§ TASK INSTRUCTIONS
The data should be transcribed in its entirety, word for word.

§ DATA TO PROCESS
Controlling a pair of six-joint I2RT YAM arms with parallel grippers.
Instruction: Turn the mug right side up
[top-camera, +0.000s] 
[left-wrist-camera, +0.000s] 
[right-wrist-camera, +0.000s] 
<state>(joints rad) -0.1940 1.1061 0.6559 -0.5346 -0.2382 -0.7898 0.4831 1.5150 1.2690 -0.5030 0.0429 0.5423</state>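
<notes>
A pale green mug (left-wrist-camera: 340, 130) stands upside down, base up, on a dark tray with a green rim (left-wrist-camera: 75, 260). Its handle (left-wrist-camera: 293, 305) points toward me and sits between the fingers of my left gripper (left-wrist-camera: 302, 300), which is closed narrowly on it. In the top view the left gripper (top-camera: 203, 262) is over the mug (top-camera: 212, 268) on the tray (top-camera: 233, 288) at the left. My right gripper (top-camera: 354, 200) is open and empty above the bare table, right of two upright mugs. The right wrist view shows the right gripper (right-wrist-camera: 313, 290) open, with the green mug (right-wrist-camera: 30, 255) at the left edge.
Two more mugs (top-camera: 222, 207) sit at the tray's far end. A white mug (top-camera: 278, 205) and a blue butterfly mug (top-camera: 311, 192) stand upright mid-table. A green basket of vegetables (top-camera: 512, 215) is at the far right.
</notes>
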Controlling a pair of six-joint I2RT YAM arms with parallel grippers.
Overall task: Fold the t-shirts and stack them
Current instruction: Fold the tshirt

§ TASK RESULT
Controlling a pair of six-joint I2RT YAM arms with parallel grippers.
Instruction: Turn the mug right side up
[top-camera, +0.000s] 
[left-wrist-camera, +0.000s] 
[right-wrist-camera, +0.000s] 
<state>(joints rad) -0.1940 1.1061 0.6559 -0.5346 -0.2382 -0.7898 0.4831 1.5150 1.2690 -0.5030 0.0429 0.5423</state>
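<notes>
A pale green mug (left-wrist-camera: 340, 130) stands upside down, base up, on a dark tray with a green rim (left-wrist-camera: 75, 260). Its handle (left-wrist-camera: 293, 305) points toward me and sits between the fingers of my left gripper (left-wrist-camera: 302, 300), which is closed narrowly on it. In the top view the left gripper (top-camera: 203, 262) is over the mug (top-camera: 212, 268) on the tray (top-camera: 233, 288) at the left. My right gripper (top-camera: 354, 200) is open and empty above the bare table, right of two upright mugs. The right wrist view shows the right gripper (right-wrist-camera: 313, 290) open, with the green mug (right-wrist-camera: 30, 255) at the left edge.
Two more mugs (top-camera: 222, 207) sit at the tray's far end. A white mug (top-camera: 278, 205) and a blue butterfly mug (top-camera: 311, 192) stand upright mid-table. A green basket of vegetables (top-camera: 512, 215) is at the far right.
</notes>
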Controlling a pair of six-joint I2RT YAM arms with parallel grippers.
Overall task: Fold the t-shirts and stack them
Current instruction: Fold the tshirt

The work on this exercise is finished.